• _About this exercise_
Looking at the records below, state how many lines include the string "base" and add nothing further.

• _Given records_
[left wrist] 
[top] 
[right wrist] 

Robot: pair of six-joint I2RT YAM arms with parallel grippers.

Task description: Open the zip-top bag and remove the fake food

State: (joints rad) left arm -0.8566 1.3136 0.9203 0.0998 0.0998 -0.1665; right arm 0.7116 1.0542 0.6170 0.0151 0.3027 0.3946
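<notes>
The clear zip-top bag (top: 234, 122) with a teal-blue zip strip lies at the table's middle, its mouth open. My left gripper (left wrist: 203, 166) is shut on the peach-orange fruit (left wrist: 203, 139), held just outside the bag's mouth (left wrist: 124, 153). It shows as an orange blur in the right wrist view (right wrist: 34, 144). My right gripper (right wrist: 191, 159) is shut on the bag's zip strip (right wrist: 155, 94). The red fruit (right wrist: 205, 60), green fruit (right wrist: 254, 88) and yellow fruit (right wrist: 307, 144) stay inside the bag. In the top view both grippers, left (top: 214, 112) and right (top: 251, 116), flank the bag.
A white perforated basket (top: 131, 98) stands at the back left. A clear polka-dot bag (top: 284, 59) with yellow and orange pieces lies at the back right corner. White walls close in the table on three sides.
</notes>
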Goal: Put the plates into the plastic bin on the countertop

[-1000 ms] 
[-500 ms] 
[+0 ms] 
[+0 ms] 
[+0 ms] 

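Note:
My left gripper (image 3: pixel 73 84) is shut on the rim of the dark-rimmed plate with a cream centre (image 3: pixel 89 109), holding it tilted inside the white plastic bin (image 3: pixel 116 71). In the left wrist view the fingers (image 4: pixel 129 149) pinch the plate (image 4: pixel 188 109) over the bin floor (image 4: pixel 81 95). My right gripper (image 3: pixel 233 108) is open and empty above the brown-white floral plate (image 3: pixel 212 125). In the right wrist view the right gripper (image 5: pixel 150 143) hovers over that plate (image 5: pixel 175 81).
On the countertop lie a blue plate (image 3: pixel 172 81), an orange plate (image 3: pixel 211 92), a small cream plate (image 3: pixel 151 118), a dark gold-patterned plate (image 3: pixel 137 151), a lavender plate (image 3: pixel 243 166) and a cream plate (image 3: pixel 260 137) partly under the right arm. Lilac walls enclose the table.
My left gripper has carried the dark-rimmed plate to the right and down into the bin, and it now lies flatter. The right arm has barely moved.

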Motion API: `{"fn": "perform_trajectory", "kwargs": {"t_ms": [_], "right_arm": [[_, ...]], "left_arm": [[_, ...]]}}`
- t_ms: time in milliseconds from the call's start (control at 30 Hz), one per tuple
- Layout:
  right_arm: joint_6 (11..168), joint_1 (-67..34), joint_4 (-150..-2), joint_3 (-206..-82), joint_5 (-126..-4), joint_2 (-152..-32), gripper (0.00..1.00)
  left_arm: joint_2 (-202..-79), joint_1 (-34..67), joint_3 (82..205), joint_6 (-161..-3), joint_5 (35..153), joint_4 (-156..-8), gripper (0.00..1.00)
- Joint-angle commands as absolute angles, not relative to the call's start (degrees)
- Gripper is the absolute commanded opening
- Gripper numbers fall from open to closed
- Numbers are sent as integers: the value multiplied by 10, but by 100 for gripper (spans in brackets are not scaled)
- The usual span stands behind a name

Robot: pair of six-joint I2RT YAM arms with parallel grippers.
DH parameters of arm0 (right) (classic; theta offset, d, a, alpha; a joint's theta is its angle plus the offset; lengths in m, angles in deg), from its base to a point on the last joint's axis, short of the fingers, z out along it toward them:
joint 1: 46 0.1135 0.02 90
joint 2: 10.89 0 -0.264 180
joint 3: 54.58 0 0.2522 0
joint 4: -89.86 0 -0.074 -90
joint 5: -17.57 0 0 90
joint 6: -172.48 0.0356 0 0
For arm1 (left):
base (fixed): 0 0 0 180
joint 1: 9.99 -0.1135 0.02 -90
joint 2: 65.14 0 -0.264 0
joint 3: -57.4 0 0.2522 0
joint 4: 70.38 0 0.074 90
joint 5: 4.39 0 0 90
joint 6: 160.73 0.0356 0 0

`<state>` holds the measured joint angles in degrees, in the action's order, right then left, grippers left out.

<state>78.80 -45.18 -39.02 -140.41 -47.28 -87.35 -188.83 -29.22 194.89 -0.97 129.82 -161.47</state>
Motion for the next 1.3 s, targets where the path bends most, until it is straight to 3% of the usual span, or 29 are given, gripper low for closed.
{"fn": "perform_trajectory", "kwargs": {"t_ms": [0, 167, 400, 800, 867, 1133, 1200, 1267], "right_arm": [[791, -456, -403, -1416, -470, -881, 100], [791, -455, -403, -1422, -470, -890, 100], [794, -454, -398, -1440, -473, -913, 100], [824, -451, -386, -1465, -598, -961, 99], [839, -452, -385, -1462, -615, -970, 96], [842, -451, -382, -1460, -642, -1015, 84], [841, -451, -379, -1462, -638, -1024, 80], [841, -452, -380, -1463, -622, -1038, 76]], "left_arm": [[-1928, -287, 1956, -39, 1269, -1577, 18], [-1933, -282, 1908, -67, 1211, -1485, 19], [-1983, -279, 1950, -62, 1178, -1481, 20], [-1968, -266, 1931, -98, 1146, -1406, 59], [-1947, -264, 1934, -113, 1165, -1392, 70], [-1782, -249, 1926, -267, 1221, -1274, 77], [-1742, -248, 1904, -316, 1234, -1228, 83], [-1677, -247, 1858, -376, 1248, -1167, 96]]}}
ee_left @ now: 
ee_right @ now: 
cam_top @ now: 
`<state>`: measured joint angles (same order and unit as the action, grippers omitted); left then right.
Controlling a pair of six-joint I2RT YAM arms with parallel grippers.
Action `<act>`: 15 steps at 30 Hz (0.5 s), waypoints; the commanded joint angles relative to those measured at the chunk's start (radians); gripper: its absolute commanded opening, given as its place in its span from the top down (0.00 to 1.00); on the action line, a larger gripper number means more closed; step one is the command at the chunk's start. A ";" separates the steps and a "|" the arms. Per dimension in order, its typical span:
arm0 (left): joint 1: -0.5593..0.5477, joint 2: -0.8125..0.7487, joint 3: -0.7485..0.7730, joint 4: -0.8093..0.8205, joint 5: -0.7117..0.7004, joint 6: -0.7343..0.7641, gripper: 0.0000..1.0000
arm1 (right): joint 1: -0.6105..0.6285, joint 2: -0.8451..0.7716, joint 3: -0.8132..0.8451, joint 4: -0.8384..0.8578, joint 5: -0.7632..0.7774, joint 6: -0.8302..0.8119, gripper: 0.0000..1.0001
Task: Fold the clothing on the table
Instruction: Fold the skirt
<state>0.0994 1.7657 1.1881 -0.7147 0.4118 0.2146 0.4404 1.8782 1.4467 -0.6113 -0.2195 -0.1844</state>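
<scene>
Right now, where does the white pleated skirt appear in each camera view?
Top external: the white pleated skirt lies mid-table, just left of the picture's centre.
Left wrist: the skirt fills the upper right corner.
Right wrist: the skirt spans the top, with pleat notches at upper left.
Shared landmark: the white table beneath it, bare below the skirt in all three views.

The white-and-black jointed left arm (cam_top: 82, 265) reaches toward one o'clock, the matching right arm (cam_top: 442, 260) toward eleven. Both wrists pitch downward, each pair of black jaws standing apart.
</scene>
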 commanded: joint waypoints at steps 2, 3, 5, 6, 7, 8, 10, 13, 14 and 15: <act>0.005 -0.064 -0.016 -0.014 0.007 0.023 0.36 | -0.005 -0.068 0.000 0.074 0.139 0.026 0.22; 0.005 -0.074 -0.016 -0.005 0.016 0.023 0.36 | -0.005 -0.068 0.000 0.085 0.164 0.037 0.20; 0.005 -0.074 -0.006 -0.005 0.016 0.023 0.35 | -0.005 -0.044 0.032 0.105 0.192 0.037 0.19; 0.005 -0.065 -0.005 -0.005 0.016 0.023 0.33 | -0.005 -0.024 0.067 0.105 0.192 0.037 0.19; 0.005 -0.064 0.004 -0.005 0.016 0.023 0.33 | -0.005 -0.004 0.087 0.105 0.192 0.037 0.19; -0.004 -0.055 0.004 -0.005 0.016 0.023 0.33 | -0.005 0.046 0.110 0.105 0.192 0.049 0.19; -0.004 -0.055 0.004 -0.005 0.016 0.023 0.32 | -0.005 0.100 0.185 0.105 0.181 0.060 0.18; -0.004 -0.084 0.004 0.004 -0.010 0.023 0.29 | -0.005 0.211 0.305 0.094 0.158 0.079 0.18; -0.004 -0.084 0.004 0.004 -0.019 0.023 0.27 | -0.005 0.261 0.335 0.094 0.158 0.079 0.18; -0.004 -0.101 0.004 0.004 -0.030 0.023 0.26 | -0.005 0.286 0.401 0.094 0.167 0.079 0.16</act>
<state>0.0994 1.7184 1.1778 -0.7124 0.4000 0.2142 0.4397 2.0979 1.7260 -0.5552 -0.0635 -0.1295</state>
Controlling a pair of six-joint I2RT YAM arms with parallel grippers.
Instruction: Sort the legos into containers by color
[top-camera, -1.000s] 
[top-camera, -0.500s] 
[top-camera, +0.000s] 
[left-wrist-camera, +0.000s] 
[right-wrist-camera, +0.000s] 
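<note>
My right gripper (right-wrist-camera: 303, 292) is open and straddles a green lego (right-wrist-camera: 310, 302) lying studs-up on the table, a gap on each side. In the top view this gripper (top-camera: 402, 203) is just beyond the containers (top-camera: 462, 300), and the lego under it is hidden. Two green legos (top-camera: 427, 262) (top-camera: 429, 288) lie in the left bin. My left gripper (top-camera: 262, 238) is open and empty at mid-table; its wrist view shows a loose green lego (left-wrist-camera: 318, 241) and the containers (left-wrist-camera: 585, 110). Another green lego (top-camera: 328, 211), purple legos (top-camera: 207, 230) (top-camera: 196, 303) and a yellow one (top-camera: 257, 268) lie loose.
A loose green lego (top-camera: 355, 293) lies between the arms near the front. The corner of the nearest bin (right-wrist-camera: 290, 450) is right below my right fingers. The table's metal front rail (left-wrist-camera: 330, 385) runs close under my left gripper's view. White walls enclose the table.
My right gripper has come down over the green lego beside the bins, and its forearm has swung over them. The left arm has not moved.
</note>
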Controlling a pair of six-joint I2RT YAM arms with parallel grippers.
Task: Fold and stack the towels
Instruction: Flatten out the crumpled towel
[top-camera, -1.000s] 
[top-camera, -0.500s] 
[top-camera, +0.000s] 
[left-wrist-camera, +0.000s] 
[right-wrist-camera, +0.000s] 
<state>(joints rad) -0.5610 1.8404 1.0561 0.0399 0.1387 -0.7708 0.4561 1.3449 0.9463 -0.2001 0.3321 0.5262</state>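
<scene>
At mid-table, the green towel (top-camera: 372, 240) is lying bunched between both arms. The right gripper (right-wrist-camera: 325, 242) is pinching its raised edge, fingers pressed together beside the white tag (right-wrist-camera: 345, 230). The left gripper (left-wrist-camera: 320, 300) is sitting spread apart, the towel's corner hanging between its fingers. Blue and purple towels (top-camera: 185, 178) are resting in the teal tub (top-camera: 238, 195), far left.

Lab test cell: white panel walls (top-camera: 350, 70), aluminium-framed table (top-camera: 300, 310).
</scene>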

• _Reply to the task_
2